I'm going to have to research this stuff.
Thanks for posting for those that sew that see it and it may help someone out.


----------



## sidepasser (May 10, 2002)

Here is another aspect to this that might be considered:

English Saddleseat clothes bought retail sell for big $$ -

Here is a website to review and keep in mind the items listed here are USED.

*Midwest Saddleseat Consignment Apparel -- Day Coats

Day Suits / Habits

*Now here is a website with NEW items:
Results for SADDLESEAT APPARELAY COATS

Now if someone had a nice touch with a sewing machine and could make things like this custom and deliver on time at a little less than what is sold for retail..I would imagine you might do some good business.

Western, English, Saddleseat, and I found a lady who makes simple ties for the saddleseat folks - she charges 12 dollars for each tie. Ties appear to be very simple things to make. 

Anyway, I see things like this and I wonder first off: how can people afford this? then I think - well if they didn't "afford it", there would not be people selling these and staying in business year after year!
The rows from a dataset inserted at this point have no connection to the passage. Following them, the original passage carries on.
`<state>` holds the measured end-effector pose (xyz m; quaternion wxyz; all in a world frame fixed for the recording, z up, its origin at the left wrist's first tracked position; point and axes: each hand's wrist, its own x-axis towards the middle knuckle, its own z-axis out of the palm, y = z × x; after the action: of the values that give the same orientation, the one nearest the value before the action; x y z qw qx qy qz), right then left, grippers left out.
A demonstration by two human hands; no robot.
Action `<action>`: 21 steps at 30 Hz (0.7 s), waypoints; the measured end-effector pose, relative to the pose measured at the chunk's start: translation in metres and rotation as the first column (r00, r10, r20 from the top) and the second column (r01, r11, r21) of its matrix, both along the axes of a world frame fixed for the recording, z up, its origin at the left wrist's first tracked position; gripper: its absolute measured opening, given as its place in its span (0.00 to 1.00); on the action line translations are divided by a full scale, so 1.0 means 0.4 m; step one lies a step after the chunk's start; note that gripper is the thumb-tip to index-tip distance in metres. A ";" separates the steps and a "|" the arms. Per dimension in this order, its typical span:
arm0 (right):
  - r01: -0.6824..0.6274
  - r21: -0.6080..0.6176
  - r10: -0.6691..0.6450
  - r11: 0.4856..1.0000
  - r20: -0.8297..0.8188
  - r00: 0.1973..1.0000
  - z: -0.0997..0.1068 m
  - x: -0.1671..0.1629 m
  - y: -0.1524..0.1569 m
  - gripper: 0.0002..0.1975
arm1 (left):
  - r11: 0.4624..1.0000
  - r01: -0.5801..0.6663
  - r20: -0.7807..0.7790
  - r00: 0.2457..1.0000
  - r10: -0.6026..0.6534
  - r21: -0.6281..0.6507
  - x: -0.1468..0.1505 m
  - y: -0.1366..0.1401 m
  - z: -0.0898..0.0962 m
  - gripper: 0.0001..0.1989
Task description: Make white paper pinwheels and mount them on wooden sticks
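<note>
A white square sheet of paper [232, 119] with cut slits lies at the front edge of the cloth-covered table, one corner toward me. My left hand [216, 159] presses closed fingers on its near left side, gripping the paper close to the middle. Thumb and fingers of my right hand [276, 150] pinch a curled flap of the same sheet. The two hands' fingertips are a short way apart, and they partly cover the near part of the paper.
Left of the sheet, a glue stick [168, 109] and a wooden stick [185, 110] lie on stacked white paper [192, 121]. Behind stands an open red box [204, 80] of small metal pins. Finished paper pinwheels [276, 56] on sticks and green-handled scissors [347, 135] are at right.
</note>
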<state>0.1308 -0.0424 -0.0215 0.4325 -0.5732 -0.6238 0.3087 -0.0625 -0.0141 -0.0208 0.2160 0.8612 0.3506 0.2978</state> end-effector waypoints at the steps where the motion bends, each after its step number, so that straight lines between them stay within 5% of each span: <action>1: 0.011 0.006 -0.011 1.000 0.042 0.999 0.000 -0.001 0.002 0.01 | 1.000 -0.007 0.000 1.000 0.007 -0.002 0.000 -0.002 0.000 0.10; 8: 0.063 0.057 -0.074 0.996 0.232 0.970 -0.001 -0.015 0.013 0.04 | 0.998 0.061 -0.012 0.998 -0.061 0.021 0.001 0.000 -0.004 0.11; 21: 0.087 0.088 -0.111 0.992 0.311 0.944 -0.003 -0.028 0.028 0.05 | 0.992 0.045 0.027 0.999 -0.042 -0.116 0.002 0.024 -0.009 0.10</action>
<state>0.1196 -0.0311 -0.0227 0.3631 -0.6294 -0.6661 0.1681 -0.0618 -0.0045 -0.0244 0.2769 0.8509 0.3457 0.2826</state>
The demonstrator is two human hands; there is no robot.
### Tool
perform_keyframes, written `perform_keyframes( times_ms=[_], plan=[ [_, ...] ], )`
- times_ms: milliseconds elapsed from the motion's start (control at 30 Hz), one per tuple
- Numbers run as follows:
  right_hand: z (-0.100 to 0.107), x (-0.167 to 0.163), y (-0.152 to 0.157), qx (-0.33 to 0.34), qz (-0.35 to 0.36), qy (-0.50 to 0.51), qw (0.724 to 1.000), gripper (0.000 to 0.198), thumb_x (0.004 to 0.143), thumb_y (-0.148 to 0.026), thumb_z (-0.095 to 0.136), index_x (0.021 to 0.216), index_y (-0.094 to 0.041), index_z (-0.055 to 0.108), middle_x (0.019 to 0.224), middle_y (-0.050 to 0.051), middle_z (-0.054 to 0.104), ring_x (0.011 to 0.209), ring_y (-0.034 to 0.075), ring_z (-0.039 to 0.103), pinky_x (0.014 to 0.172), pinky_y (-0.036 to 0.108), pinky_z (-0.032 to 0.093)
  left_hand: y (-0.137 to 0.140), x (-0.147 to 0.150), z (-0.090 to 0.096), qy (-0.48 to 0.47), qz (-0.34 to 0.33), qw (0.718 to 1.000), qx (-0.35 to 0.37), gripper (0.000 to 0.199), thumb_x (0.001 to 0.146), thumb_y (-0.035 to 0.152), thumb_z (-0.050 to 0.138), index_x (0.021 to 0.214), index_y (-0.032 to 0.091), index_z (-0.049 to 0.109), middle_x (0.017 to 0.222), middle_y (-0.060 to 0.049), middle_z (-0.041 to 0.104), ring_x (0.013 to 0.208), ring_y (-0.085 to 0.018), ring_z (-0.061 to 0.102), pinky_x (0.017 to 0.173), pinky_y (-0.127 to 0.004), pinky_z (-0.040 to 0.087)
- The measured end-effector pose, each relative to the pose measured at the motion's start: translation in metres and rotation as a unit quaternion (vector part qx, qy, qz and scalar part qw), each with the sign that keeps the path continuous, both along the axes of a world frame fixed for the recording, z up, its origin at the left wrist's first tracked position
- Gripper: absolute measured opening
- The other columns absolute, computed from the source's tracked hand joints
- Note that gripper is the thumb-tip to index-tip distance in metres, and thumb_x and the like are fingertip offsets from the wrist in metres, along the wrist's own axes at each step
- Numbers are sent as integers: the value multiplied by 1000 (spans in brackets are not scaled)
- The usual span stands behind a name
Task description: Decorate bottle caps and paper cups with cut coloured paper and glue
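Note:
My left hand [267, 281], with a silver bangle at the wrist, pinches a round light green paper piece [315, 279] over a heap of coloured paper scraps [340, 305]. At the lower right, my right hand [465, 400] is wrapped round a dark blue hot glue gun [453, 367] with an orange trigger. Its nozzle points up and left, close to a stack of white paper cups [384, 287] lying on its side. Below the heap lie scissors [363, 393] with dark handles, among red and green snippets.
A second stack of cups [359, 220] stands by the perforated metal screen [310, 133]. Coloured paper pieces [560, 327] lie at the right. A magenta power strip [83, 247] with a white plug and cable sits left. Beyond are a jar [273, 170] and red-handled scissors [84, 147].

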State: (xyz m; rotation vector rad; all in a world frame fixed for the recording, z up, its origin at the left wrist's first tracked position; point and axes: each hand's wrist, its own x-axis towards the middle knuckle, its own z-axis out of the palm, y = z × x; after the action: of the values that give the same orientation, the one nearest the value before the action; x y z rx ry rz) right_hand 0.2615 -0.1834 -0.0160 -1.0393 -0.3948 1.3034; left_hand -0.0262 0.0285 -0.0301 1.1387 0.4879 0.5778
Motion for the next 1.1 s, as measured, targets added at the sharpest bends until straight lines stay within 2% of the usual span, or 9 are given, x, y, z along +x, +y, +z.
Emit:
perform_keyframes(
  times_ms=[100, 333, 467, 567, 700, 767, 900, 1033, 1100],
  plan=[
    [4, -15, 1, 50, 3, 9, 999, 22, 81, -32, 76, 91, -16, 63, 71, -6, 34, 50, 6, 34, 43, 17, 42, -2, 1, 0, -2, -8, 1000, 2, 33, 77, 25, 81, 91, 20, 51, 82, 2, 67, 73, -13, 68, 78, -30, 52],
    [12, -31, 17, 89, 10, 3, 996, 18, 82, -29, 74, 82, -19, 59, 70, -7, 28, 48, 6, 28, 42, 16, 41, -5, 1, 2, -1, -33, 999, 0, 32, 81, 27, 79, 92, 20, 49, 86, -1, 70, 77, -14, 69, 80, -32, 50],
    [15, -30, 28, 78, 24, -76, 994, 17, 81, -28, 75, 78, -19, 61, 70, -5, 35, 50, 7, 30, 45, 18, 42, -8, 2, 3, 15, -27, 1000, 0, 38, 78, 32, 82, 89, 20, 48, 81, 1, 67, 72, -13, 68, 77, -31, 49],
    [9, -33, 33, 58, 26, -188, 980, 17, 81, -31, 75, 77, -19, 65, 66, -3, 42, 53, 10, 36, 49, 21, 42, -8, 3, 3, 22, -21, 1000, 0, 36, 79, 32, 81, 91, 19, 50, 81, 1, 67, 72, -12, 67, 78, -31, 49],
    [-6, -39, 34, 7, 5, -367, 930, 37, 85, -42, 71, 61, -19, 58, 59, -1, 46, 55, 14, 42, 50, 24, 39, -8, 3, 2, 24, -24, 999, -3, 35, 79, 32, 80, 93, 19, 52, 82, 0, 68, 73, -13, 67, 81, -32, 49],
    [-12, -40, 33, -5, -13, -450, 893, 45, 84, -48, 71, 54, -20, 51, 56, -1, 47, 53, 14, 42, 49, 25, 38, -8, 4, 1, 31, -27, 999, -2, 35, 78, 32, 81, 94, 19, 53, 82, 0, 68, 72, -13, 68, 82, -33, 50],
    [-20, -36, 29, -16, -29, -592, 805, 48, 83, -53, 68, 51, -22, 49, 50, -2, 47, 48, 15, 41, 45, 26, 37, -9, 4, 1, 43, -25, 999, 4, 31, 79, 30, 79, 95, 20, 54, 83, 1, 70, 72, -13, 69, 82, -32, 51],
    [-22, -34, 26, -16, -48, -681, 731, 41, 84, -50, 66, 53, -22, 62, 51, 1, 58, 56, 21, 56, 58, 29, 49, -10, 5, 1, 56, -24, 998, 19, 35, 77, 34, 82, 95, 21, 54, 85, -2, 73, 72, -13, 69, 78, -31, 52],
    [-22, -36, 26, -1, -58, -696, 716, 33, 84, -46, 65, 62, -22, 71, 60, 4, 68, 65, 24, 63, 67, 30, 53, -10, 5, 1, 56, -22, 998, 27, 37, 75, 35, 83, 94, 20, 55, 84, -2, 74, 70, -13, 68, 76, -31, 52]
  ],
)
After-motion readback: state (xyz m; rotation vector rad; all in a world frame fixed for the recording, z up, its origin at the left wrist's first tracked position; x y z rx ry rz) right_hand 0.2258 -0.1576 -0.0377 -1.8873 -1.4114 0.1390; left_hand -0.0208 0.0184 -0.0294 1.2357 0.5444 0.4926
I went to a show in Shelbyville two weeks ago and there were sellers of daycoats there - the cheapest one I looked at was reduced and was still 600.00.
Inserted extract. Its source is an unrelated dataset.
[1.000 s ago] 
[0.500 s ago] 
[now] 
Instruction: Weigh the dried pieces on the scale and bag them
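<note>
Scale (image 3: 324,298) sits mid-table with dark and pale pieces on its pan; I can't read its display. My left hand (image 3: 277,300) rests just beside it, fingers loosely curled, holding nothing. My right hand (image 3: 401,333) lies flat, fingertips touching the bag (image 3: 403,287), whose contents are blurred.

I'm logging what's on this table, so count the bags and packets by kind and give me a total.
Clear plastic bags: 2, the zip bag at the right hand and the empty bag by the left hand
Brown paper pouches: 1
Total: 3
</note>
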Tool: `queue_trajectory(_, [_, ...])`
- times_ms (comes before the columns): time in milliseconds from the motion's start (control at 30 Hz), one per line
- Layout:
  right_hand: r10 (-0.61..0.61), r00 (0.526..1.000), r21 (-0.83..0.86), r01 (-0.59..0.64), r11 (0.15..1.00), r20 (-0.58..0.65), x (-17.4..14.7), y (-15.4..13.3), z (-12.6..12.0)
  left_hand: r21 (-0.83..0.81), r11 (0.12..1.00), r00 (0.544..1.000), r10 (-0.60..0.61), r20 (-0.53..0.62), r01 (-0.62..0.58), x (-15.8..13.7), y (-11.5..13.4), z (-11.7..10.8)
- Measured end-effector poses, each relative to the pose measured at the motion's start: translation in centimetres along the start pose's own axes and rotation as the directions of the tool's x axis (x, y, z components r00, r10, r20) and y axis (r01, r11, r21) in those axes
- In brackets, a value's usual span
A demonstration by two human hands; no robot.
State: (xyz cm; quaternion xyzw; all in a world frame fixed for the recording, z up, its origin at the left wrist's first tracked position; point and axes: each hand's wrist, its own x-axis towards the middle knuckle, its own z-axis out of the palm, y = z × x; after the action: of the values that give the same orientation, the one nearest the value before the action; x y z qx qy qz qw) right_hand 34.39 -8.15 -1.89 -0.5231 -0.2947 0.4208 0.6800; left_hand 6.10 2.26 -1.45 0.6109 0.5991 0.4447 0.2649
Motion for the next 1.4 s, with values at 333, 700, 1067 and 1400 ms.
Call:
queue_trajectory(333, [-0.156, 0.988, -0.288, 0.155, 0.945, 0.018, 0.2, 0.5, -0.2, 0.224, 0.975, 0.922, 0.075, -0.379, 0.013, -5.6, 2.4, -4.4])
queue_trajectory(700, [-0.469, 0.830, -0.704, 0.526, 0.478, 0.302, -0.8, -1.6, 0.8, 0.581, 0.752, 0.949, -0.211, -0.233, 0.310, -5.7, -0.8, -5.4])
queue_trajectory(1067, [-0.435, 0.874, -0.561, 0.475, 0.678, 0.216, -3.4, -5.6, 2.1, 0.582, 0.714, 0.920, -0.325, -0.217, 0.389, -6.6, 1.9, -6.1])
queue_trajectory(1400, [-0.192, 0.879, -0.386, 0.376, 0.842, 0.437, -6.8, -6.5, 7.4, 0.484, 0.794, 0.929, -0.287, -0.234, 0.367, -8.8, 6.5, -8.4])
Now to me, that is a lot of room for making some money unless sewing a daycoat is extremely complex and hard to do?

Sewers would know better than I do because anything above hemming a hanky is hard for me - lol..

It is just an idea that I don't know if others here know about, as most people think sewing = regular clothing for people.

I do know that there is also a lady who makes custom saddle pads (I have one) and sort of quilts it and puts your initials in one corner. I love mine, it is light, easy to wash and keeps the saddle clean. I paid around 75.00 for it several years ago. It is not very big as it is made for my dressage saddle. It was sewn on a machine, not quilted by hand and is navy blue with a white edging. She said it took her a couple of hours to make it.










It's in the photo above.

Anyway - something to look into.


----------



## Centralilrookie (Jul 12, 2012)

My wife is a seamstress,working from our home. She has two dry cleaners that she sews for and all kinds of other customers too. Weddings, proms, homecomings are good to her. She even puts zippers in the legs of none insulated coveralls, making them easier to get on and off. She does quite well, but really does work very hard at it.


----------



## FiddleKat (Oct 22, 2004)

Ive been sewing and selling American Girl doll clothes. I also do historical clothing. T which Ive havent' pursued lately. I had a few ladies I made period dresses for. My problem is one, I need to re-think my pricing as I wasn't charging enough. The second issue,is I dislike having people come to my house for fittings. And I really dont like doing fittings either. Ive had a few picky people and they turned into pain in the necks to deal with. One wanting pretty much everything for free. 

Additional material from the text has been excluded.